◆ **YOUR OBJECTIVE**: Lines that contain "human" are to be copied from the material, every one of them.

◆ **DATA SHOWN**:

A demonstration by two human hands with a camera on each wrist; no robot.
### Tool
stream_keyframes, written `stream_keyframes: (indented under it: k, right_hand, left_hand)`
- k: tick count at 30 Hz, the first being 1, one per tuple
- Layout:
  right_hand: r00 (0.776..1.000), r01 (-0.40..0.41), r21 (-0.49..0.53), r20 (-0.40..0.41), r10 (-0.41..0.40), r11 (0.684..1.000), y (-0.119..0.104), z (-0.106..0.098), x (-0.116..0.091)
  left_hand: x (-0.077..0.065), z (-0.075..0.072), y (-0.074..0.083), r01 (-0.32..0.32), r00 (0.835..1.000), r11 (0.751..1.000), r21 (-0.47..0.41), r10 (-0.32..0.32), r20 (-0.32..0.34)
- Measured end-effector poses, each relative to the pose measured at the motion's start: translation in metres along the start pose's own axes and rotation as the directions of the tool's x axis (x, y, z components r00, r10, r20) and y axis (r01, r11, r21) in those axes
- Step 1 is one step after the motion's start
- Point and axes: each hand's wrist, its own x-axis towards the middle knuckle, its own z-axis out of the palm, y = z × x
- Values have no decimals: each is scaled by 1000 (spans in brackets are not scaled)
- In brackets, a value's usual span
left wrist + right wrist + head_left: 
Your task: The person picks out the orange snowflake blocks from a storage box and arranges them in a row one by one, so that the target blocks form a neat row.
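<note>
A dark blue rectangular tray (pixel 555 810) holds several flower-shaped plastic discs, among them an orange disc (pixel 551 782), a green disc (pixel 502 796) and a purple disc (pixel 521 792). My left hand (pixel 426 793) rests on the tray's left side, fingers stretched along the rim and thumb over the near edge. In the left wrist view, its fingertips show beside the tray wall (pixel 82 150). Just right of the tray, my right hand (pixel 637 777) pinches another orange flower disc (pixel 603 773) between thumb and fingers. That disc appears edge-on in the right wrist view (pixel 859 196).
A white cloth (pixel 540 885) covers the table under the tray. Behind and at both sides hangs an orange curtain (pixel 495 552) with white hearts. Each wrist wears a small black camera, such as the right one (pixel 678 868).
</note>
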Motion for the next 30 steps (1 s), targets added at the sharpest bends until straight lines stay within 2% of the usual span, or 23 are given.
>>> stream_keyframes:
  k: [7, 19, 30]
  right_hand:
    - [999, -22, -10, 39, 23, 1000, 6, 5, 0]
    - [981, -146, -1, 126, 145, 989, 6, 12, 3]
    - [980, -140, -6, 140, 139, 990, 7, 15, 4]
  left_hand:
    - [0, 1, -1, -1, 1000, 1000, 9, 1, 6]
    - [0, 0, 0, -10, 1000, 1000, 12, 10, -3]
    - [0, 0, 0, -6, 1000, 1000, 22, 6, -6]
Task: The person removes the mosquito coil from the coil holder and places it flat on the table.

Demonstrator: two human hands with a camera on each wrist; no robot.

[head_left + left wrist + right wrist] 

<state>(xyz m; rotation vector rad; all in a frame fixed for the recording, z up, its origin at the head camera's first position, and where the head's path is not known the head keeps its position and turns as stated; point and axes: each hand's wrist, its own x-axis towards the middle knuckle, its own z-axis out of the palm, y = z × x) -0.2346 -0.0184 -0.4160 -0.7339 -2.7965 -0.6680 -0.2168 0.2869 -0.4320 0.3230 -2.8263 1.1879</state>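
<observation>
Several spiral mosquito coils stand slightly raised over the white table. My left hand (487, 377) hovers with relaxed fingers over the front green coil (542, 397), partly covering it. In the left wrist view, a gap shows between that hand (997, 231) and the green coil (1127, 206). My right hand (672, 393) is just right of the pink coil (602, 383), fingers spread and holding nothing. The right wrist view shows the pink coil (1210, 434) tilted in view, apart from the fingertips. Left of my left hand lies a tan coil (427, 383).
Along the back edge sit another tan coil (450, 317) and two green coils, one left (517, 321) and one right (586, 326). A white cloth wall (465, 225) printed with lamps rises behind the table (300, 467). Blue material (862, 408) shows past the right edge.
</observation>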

◆ **RESULT OF THE TASK**:
A demonstration by two human hands with a camera on each wrist; no robot.
Demonstrator: two human hands with a camera on each wrist; no robot.

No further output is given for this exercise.